WHAT TO PRODUCE:
Track down each line below containing the string "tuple" and copy it.

- Opening Delimiter -

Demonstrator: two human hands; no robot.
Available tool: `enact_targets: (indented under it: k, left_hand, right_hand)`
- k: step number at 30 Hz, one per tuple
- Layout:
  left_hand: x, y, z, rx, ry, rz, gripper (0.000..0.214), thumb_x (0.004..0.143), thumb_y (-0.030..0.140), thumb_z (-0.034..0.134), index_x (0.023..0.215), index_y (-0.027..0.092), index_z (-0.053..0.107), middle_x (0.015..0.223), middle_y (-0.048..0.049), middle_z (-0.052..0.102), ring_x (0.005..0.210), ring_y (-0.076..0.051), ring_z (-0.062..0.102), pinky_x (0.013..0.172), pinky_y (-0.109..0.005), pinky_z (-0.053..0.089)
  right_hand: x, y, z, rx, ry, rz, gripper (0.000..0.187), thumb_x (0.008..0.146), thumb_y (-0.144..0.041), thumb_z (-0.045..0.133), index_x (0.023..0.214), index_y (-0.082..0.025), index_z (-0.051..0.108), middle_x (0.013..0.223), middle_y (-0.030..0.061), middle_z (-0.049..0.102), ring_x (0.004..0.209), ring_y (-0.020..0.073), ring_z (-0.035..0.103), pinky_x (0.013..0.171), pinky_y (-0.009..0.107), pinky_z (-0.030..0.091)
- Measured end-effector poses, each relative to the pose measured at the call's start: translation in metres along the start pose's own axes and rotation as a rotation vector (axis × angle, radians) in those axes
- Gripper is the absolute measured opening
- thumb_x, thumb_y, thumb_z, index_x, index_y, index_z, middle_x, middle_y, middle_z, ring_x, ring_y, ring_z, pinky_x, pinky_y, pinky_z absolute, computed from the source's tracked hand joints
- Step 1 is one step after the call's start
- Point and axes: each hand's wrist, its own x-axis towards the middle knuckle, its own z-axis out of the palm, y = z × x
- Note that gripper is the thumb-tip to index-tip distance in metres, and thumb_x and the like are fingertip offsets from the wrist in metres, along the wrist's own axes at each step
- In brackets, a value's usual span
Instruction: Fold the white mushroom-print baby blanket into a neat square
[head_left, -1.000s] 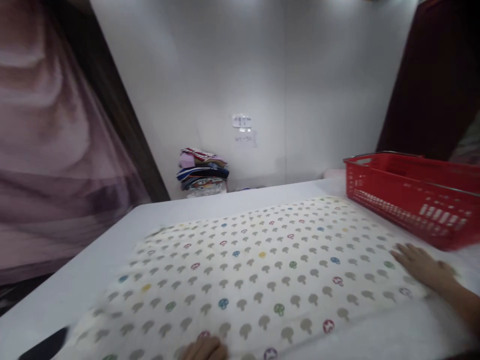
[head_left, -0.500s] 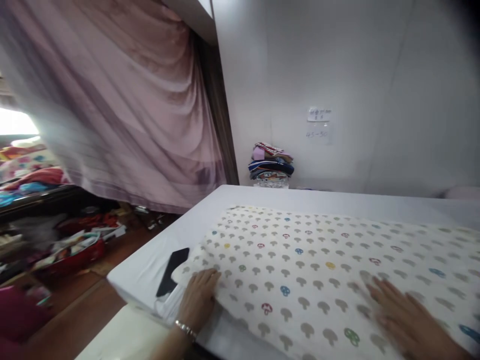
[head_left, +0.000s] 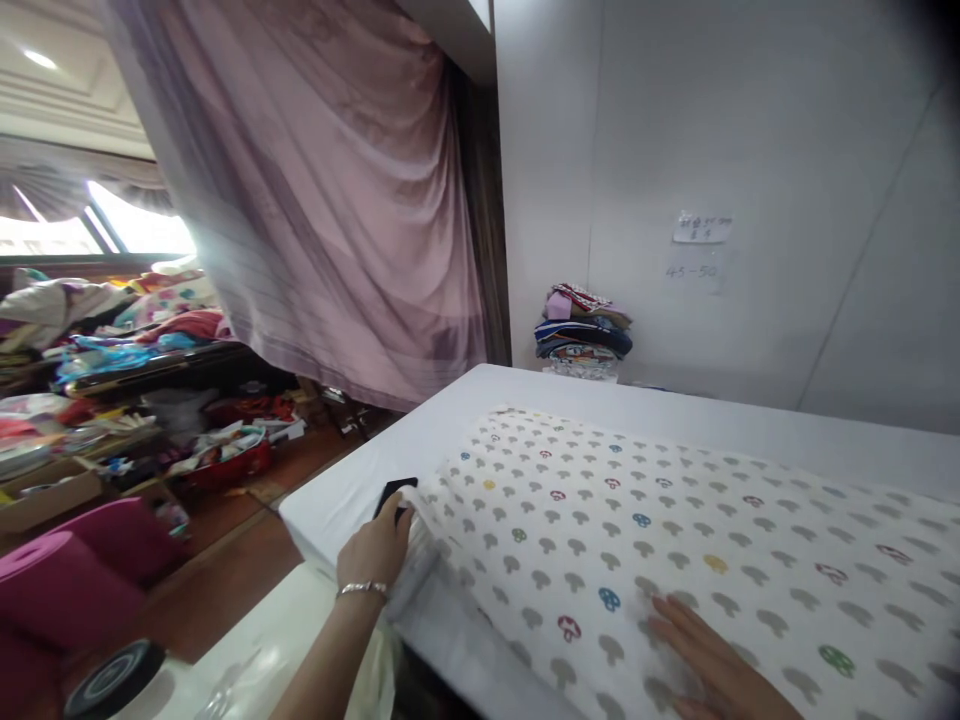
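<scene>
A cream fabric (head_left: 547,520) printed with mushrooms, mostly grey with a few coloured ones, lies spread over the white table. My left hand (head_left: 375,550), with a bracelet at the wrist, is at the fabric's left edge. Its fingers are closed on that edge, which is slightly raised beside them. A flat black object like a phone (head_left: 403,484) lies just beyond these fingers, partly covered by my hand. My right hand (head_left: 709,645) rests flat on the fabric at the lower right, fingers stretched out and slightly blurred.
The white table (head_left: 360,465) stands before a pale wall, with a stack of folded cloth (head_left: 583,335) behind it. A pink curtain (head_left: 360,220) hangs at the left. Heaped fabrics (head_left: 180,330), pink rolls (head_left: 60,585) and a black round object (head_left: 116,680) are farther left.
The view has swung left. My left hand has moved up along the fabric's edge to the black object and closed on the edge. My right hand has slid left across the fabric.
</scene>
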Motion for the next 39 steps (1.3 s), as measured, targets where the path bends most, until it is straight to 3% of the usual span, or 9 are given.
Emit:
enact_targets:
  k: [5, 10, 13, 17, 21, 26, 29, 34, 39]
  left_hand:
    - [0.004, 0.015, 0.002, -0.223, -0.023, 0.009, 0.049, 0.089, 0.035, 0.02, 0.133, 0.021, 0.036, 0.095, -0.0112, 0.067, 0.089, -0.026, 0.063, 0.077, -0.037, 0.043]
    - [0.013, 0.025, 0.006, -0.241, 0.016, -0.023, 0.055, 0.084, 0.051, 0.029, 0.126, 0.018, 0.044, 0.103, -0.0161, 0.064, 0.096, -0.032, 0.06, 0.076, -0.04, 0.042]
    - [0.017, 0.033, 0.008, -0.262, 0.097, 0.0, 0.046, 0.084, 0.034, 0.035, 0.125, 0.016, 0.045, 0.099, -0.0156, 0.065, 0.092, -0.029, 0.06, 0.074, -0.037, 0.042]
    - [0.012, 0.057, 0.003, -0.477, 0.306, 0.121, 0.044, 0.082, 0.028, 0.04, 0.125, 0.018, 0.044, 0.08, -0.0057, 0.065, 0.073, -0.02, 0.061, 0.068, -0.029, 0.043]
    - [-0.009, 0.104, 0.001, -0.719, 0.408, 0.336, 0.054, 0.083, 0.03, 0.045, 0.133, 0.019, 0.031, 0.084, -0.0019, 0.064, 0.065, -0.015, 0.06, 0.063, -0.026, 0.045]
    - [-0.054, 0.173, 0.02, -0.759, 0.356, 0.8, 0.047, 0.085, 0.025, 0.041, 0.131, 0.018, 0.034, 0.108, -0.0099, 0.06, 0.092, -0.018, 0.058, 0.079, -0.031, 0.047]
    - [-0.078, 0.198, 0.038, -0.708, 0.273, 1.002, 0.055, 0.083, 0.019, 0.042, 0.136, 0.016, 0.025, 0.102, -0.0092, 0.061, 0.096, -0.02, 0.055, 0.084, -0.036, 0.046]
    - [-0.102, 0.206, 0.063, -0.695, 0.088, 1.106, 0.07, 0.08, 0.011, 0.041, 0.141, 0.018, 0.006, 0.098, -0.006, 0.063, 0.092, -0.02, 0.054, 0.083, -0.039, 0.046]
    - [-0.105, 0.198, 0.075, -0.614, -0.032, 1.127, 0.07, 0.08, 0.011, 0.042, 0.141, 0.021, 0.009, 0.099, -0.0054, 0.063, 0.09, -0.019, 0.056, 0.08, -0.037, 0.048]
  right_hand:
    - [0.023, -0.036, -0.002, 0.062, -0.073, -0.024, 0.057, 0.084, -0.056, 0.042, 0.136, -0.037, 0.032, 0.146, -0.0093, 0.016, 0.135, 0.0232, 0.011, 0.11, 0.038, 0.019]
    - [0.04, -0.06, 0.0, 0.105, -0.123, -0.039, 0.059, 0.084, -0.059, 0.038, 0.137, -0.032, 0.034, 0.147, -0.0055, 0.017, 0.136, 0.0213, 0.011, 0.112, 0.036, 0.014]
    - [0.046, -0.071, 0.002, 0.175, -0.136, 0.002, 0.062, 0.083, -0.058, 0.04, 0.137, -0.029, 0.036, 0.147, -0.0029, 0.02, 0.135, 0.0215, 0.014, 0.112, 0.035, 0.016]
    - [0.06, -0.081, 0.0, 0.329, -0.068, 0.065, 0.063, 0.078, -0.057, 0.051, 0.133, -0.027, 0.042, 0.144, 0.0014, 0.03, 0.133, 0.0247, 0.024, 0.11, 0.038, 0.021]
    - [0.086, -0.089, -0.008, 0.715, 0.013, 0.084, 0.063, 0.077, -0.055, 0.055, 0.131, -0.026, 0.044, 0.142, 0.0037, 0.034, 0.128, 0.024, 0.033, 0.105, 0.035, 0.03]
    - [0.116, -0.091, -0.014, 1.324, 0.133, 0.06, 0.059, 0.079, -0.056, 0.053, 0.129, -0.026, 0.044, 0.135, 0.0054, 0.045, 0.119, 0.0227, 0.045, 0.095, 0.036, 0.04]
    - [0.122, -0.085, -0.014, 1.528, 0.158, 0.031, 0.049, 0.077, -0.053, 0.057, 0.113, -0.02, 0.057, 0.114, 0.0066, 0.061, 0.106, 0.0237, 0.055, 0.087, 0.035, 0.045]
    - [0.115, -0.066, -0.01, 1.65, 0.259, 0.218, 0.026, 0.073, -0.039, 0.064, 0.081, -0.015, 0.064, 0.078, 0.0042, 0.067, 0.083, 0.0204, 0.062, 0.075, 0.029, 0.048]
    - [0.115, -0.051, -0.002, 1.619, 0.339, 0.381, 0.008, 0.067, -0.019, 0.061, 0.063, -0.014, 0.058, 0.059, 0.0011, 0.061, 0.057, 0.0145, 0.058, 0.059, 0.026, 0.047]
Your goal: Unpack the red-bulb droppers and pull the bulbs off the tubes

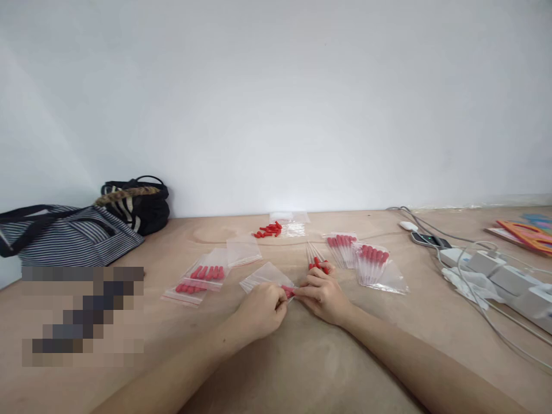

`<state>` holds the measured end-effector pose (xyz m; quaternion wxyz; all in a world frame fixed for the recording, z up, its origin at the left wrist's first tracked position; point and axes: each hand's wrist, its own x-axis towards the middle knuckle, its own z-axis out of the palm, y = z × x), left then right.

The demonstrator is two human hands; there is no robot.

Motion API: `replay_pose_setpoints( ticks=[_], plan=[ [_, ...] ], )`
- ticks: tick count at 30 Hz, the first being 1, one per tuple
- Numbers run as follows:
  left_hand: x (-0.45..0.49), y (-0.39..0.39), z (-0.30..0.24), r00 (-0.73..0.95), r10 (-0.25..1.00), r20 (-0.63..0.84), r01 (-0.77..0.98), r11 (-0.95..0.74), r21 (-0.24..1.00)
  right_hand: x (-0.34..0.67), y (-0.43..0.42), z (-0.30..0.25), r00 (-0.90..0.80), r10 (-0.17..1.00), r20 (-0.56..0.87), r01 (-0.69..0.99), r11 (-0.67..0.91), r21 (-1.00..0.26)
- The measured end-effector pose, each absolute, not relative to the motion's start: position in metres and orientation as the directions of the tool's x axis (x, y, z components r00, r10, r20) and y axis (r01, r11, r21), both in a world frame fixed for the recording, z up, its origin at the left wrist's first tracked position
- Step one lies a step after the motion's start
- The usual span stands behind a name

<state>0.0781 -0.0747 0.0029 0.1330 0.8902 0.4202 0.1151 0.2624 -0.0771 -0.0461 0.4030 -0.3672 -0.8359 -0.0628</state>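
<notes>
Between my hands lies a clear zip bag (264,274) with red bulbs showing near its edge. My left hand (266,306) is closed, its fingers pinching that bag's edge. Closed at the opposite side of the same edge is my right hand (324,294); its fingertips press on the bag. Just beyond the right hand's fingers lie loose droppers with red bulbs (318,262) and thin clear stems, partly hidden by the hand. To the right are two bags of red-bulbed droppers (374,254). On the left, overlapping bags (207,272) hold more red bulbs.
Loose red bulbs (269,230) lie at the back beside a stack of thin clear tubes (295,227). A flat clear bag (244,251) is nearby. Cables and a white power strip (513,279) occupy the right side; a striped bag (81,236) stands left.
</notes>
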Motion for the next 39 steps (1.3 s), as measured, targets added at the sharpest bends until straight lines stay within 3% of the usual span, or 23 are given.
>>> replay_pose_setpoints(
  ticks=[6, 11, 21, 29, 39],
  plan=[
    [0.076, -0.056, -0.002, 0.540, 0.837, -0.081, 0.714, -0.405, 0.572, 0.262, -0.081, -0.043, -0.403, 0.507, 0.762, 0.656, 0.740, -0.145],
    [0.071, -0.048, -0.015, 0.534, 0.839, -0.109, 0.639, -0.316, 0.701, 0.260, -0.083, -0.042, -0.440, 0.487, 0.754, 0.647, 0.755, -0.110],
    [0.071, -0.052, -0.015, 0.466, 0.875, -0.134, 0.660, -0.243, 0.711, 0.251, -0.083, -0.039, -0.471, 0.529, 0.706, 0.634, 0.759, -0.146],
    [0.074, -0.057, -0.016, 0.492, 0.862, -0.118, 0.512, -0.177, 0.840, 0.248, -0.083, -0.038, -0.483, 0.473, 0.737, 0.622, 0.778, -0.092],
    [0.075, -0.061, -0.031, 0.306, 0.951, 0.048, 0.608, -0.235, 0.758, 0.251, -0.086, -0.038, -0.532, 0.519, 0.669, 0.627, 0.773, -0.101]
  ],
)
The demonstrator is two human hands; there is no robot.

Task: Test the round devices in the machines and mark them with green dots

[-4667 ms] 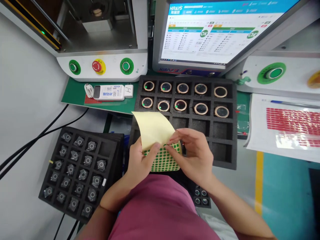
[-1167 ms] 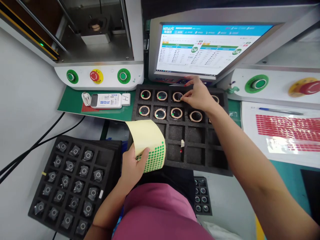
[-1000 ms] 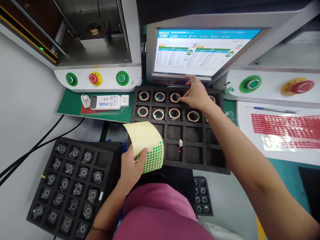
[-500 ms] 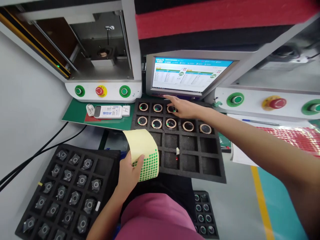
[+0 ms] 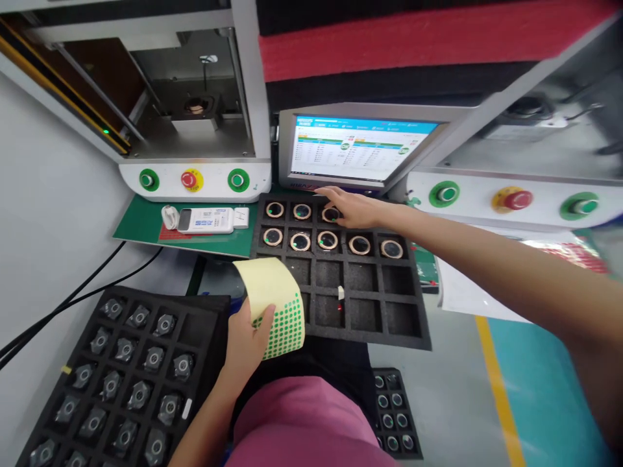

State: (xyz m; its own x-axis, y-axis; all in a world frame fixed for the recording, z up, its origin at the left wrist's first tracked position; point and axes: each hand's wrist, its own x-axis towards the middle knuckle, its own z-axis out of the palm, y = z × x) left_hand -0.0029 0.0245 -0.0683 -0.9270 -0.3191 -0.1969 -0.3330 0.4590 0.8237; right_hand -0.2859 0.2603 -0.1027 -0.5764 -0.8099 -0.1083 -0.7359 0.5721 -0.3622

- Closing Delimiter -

TASK RESULT:
- k: step number at 30 Hz, one per tuple
- ticks: tick count at 30 Hz, the first being 1, one per tuple

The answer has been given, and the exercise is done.